- [Aim of the exercise] Your reproduction of the entries should be exact and should contain no pictures.

Recorded data
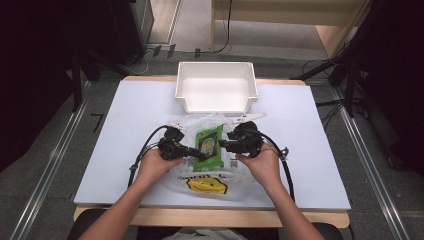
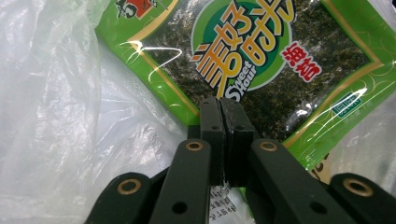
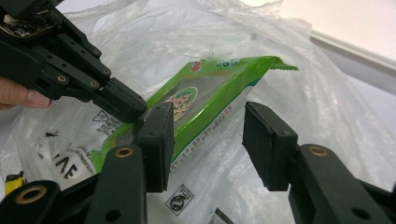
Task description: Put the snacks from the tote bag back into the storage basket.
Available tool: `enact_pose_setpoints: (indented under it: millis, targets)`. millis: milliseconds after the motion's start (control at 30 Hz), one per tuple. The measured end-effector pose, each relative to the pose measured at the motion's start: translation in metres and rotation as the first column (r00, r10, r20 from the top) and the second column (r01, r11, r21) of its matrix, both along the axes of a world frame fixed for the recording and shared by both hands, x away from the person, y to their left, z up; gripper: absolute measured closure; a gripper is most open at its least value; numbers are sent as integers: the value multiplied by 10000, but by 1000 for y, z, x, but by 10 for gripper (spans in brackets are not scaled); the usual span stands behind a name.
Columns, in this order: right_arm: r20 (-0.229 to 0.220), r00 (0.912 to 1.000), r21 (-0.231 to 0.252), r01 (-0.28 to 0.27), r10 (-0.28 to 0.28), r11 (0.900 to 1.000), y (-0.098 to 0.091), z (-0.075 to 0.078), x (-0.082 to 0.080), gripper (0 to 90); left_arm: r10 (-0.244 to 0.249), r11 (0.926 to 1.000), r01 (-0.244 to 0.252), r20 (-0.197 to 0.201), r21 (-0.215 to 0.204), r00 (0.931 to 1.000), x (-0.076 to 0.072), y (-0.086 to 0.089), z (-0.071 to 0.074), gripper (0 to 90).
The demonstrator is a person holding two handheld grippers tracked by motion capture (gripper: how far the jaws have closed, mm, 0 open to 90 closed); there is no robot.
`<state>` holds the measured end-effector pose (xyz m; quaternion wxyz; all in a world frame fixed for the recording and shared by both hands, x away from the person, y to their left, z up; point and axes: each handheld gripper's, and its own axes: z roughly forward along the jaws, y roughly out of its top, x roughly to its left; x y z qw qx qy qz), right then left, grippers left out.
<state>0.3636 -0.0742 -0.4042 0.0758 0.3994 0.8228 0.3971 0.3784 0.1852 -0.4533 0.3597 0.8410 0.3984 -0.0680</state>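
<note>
My left gripper [image 2: 219, 105]: pressed together, pinching the green seaweed packet [image 1: 210, 146] edge | my right gripper [image 3: 208, 140]: spread, packet between jaws | packet: over clear plastic bag [image 1: 210, 175], desk [image 1: 125, 125] centre

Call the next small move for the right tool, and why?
Probably close the right tool on the green snack packet's near edge: its jaws stand open beside the packet, while the left tool is shut on the opposite edge, lifting it off the clear plastic bag.
</note>
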Motion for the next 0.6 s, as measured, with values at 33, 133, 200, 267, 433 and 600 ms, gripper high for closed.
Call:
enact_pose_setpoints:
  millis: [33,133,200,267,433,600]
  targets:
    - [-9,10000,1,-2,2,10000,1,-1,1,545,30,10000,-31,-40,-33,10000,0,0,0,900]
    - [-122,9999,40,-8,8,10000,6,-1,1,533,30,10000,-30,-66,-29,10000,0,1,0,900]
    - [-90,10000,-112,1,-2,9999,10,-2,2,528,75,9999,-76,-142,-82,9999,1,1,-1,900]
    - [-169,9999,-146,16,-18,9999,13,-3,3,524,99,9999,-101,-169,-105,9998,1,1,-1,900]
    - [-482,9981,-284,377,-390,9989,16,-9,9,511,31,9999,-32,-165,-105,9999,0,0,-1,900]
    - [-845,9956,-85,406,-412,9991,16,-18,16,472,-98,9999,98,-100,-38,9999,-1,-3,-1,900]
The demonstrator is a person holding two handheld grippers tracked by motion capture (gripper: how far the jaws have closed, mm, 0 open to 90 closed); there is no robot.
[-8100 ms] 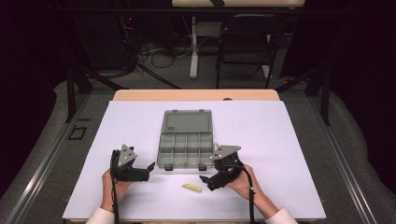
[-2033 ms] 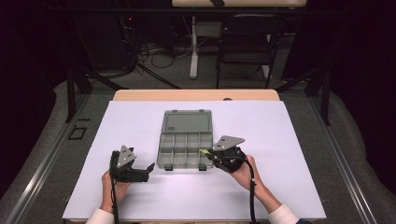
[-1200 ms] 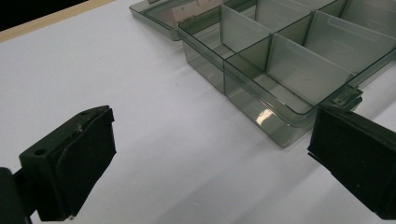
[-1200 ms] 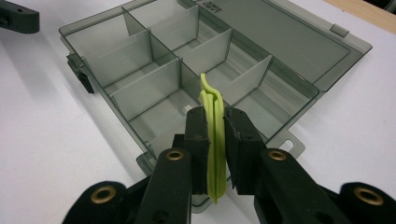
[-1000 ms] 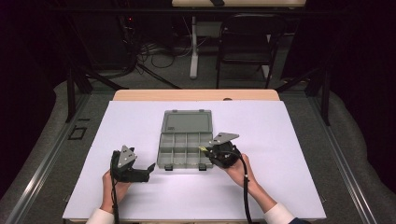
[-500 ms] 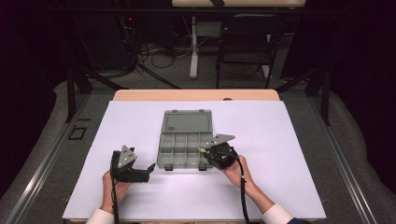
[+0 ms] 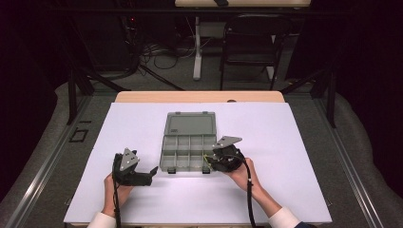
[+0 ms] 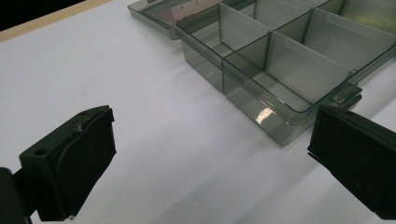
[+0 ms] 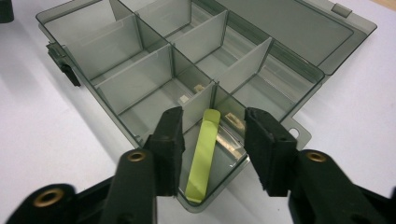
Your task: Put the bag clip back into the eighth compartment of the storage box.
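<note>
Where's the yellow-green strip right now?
In the right gripper view, the yellow-green strip lies in the near corner compartment of the open grey organizer box, between the right gripper and its open jaws, not clamped.

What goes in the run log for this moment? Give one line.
right tool: jaws just opening, yellow-green strip released into organizer box corner compartment | left tool: open, idle beside box

A dim lab or recording studio: a wooden table covered by a white sheet (image 7: 294, 142) stands under black curtains (image 7: 366, 71), with tangled cables (image 7: 157, 52) on grey floor and an empty black chair (image 7: 247, 52) behind.
</note>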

- [Result of the task]
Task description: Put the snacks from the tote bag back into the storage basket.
Available tool: `enact_pose_setpoints: (indented under it: millis, targets)`. millis: milliseconds after the motion's start (control at 30 Hz), one per tuple. The measured end-effector pose, each relative to the pose measured at the motion's start: translation in metres and rotation as the first column (r00, r10, r20 from the top) and the second column (r01, r11, r21) of its matrix, both along the axes of a world frame fixed for the recording and shared by both hands, x away from the person, y to their left, z up; gripper: absolute measured closure; a gripper is most open at its least value; numbers are sent as integers: the value multiplied by 10000, but by 1000 for y, z, x, but by 10 for gripper (spans in brackets are not scaled); the usual span stands behind a name.
Columns, in this order: right_arm: r20 (-0.229 to 0.220), r00 (0.912 to 1.000), r21 (-0.231 to 0.252), r01 (-0.28 to 0.27), r10 (-0.28 to 0.28), r11 (0.900 to 1.000), y (-0.098 to 0.091), z (-0.075 to 0.078), x (-0.082 to 0.080), gripper (0 to 90); left_arm: r10 (-0.244 to 0.249), r11 (0.926 to 1.000), r01 (-0.244 to 0.252), r20 (-0.197 to 0.201), r21 (-0.215 to 0.204), r00 (0.931 to 1.000), x (-0.076 to 0.072), y (-0.086 to 0.089), z (-0.071 to 0.074), gripper (0 to 90).
The demonstrator is a person holding two handheld grippers tracked by motion capture (gripper: how far the jaws have closed, mm, 0 open to 90 closed); there is no robot.
`<state>` holds the measured end-effector pose (xyz m; quaternion wxyz; all in a world frame fixed for the recording and shared by both hands, x away from the person, y to their left, z up; point and axes: each handheld gripper's, and its own axes: z roughly forward along the jaws, y roughly out of its top, x roughly to its left; x y z qw qx qy qz), right then left, grippers left out.
<state>0.3636 -0.0742 -0.4042 0.0758 0.3994 0.8228 0.3971 0.3784 0.1852 -0.4533 0.3597 0.8410 0.3984 -0.0680</state>
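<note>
My left gripper [image 2: 219, 105]: pressed together, pinching the green seaweed packet [image 1: 210, 146] edge | my right gripper [image 3: 208, 140]: spread, packet between jaws | packet: over clear plastic bag [image 1: 210, 175], desk [image 1: 125, 125] centre

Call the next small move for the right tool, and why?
Probably close the right tool on the green snack packet's near edge: its jaws stand open beside the packet, while the left tool is shut on the opposite edge, lifting it off the clear plastic bag.
</note>
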Motion for the next 0.6 s, as measured, with values at 33, 133, 200, 267, 433 and 600 ms, gripper high for closed.
Call:
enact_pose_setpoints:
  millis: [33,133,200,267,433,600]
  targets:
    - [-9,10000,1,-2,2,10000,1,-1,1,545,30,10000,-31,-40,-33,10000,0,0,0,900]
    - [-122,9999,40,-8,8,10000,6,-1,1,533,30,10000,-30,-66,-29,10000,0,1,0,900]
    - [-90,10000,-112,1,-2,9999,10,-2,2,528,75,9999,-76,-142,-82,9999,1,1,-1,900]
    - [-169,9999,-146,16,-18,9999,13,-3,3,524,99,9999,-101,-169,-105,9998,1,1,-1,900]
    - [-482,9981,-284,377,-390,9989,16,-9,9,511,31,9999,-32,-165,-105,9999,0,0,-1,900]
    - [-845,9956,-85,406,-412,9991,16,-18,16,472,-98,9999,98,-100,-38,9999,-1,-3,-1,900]
The demonstrator is a person holding two handheld grippers tracked by motion capture (gripper: how far the jaws have closed, mm, 0 open to 90 closed); there is no robot.
[-8100 ms] 
[-2033 ms] 
[-1200 ms] 
[-1200 ms] 
[-1000 ms] 
[-500 ms] 
[+0 ms] 
[+0 ms] 
[+0 ms] 
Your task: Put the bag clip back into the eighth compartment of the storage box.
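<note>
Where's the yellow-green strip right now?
In the right gripper view, the yellow-green strip lies in the near corner compartment of the open grey organizer box, between the right gripper and its open jaws, not clamped.

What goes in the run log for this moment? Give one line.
right tool: jaws just opening, yellow-green strip released into organizer box corner compartment | left tool: open, idle beside box

A dim lab or recording studio: a wooden table covered by a white sheet (image 7: 294, 142) stands under black curtains (image 7: 366, 71), with tangled cables (image 7: 157, 52) on grey floor and an empty black chair (image 7: 247, 52) behind.
</note>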

Work on this exercise has concluded.